> [What is being asked] Going through the data below, copy out each line where the word "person" shows up.

> [Given records]
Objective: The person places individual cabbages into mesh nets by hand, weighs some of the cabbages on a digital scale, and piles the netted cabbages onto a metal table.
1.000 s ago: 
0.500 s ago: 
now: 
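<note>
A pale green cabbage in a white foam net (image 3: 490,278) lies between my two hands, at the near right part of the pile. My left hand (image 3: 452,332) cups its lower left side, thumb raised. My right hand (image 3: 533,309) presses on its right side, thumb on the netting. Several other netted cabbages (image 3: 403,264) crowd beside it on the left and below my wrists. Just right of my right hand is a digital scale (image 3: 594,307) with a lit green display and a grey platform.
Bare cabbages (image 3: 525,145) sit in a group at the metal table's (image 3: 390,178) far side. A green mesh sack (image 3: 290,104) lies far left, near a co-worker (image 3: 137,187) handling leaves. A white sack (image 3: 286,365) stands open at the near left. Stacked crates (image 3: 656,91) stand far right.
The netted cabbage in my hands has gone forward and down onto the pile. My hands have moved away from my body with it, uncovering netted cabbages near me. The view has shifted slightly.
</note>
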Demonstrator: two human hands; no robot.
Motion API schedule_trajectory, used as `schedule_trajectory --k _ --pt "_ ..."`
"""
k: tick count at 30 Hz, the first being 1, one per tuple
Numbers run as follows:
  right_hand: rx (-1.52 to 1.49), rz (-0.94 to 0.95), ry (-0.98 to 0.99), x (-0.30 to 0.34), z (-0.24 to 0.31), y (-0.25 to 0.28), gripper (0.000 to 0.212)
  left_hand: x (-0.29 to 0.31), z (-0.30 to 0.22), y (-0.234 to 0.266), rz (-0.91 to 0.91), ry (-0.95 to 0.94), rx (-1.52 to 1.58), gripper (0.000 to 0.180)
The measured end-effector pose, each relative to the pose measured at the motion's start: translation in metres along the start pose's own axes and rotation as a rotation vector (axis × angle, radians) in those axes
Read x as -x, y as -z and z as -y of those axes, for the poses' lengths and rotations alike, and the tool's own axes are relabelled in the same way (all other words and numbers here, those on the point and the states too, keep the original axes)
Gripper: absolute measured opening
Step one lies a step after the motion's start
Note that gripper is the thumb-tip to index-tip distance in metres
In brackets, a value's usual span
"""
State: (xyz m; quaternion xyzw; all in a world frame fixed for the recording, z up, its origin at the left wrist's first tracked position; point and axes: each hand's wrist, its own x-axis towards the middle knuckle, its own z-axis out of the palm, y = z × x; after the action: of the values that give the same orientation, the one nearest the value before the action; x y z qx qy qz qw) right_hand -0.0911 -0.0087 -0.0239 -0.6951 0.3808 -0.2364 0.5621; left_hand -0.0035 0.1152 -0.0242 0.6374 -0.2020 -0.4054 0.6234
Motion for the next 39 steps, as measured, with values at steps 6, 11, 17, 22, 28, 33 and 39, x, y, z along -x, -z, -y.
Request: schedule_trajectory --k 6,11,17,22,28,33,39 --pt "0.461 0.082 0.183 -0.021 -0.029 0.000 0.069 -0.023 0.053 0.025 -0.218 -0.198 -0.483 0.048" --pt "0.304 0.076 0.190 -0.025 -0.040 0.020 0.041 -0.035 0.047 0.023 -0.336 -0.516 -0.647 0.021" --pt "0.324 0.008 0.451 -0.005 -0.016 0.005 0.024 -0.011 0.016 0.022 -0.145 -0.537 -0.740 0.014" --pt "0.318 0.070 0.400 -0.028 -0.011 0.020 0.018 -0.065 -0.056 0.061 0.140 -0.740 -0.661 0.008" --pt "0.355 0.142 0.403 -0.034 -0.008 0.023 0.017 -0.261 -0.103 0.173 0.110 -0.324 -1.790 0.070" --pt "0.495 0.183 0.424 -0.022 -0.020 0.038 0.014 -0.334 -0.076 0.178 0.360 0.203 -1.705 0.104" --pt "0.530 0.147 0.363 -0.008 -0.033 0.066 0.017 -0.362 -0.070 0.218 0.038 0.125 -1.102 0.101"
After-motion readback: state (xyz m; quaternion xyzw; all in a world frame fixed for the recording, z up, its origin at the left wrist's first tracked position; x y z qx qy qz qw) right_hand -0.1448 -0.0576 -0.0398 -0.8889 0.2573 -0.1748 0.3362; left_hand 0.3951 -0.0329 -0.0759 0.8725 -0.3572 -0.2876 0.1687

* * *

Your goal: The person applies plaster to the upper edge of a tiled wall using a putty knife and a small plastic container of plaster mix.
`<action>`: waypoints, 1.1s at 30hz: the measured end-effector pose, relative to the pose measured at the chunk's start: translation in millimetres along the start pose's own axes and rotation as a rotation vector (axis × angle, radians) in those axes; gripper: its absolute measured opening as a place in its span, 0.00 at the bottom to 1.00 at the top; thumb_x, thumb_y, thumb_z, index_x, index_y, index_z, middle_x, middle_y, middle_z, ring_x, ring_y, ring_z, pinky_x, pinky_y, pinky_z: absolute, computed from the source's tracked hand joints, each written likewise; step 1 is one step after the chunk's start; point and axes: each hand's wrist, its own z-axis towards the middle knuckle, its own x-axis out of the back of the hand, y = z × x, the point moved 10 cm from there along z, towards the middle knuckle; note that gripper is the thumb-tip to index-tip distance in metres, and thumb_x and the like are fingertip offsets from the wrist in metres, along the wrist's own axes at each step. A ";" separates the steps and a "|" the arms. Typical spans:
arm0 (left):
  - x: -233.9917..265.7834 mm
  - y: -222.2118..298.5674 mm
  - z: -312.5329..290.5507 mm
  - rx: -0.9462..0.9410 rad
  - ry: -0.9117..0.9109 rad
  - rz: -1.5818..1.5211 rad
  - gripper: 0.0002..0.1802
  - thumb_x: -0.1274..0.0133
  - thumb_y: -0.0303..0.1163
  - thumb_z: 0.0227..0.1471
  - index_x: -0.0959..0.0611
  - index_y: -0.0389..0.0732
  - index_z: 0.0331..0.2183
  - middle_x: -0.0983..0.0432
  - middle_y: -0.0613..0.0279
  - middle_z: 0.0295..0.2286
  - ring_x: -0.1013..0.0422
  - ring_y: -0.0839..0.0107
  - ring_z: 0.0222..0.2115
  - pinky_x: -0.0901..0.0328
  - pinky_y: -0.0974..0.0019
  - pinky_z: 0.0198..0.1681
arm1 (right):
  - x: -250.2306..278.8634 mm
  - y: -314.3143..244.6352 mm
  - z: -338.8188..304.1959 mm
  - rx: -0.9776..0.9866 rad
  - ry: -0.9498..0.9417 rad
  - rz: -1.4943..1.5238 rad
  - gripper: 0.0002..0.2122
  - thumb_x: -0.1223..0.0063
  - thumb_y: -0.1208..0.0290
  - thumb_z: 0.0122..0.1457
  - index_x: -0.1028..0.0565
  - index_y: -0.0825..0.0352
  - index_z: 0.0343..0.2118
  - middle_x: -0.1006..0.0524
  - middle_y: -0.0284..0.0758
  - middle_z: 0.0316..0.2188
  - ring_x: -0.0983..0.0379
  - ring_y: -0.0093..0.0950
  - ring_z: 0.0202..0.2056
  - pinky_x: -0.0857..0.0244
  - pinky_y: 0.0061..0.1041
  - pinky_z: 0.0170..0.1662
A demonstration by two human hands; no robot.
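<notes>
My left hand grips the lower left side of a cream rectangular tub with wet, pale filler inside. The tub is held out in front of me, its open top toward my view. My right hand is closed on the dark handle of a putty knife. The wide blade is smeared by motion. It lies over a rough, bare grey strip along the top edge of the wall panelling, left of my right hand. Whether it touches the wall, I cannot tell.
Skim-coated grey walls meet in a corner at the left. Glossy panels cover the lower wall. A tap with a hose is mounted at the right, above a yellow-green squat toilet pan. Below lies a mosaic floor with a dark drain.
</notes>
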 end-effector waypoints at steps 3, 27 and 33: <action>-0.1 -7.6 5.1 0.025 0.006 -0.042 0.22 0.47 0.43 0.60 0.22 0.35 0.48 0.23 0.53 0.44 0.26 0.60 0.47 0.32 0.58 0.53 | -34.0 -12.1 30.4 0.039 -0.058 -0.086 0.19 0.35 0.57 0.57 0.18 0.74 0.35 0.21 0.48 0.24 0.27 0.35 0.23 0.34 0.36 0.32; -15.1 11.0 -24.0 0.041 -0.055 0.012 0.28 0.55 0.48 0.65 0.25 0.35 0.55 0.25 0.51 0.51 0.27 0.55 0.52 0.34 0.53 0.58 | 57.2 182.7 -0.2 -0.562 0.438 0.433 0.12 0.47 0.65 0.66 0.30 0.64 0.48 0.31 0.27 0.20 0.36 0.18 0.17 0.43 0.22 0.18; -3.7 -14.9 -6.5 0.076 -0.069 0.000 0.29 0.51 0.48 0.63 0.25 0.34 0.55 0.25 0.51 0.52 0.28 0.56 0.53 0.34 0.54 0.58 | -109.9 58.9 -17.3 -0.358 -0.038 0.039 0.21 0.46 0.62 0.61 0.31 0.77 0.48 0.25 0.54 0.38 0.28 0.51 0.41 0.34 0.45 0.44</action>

> [Output of the task]
Objective: The person places individual cabbages into mesh nets by hand, weighs some of the cabbages on a digital scale, and piles the netted cabbages onto a metal table.
Your goal: The person applies plaster to the upper edge of a tiled wall using a putty knife and a small plastic container of plaster mix.

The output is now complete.